## PROBLEM DESCRIPTION
Your task is to copy the lines of the data below from the line holding "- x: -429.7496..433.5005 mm" through the line holding "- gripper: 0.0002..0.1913", inclusive, exactly and with nothing added.

** THE RECORDS follows **

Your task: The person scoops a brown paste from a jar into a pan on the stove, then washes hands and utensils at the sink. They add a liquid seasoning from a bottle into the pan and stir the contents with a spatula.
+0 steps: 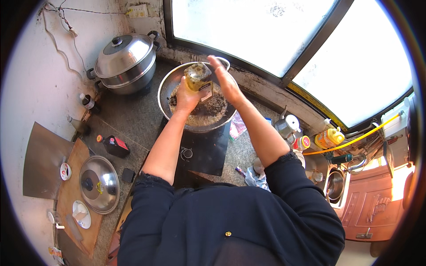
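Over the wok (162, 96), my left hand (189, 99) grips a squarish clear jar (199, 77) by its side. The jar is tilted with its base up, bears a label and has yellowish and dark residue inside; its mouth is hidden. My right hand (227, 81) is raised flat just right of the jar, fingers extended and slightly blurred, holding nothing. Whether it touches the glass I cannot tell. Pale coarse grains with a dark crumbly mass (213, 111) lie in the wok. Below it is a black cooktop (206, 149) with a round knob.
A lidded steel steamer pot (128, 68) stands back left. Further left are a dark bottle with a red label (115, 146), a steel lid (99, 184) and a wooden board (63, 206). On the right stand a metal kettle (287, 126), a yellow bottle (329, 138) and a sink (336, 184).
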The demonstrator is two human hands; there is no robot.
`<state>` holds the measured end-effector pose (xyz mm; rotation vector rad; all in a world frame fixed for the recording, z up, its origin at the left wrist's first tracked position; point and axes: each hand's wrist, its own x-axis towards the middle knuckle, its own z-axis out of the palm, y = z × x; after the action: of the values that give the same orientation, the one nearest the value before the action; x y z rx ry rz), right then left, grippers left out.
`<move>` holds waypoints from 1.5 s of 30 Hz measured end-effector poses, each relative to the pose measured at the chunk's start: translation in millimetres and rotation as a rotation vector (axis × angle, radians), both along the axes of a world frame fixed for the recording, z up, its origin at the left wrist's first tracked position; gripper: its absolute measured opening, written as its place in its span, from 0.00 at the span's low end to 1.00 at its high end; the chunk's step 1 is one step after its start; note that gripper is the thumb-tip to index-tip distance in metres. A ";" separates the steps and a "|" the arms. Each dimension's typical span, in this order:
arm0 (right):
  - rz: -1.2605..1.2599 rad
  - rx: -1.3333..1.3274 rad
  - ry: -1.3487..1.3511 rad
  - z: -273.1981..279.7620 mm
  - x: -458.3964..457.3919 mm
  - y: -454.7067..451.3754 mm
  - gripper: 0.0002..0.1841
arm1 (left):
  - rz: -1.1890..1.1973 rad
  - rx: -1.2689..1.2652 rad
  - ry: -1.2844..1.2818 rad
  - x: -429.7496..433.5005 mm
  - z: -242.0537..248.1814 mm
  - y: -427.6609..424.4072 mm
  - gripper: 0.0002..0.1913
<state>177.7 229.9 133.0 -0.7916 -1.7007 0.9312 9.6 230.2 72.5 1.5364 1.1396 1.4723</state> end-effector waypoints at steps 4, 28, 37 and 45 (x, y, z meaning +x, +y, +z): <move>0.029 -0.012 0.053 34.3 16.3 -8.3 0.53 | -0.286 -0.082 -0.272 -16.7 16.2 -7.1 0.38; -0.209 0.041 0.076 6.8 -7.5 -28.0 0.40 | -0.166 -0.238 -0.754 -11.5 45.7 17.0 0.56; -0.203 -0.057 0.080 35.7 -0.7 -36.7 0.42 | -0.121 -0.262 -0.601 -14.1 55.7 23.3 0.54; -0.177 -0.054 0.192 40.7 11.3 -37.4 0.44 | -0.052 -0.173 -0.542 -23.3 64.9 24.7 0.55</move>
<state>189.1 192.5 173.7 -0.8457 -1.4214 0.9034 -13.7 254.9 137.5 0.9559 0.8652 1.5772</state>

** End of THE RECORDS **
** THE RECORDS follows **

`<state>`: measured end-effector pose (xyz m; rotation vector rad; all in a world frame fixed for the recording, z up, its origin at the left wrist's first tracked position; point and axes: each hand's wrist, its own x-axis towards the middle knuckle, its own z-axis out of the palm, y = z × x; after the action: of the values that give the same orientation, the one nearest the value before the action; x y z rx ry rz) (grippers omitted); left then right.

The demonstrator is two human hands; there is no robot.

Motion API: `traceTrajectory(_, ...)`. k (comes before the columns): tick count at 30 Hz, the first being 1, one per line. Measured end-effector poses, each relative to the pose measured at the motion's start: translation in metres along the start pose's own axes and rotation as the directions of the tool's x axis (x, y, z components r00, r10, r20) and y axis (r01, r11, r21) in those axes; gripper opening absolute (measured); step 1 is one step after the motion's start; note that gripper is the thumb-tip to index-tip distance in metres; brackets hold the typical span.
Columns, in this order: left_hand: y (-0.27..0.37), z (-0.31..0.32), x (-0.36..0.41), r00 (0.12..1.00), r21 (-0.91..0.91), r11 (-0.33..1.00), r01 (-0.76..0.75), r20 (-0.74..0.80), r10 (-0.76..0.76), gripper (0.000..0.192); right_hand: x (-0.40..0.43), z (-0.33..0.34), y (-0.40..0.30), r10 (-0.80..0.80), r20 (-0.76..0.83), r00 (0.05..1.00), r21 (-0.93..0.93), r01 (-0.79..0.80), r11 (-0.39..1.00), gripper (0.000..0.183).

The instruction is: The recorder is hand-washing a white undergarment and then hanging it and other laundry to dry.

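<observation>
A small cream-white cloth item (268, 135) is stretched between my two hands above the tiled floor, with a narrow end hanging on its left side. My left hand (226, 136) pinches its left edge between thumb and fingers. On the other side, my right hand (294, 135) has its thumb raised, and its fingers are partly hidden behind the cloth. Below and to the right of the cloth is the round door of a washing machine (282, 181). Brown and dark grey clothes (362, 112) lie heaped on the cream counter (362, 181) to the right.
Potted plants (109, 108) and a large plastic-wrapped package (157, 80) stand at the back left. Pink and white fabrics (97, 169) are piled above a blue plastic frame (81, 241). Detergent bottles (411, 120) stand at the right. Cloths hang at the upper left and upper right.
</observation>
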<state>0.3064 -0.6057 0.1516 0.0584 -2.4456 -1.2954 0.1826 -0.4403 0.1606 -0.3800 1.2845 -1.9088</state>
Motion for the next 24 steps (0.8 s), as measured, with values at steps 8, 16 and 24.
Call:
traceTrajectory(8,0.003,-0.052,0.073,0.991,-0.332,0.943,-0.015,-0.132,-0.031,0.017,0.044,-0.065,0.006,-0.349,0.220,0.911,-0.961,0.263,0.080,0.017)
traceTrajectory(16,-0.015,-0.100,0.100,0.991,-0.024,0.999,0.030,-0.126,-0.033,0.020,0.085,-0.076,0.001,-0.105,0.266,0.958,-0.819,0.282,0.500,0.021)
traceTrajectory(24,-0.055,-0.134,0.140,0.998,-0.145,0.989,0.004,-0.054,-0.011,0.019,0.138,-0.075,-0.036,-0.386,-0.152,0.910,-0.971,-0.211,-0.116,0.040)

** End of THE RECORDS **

## REPLY
  - x: -429.7496..433.5005 mm
  - z: -242.0537..248.1814 mm
  - y: -427.6609..424.4072 mm
  - gripper: 0.0002..0.1913

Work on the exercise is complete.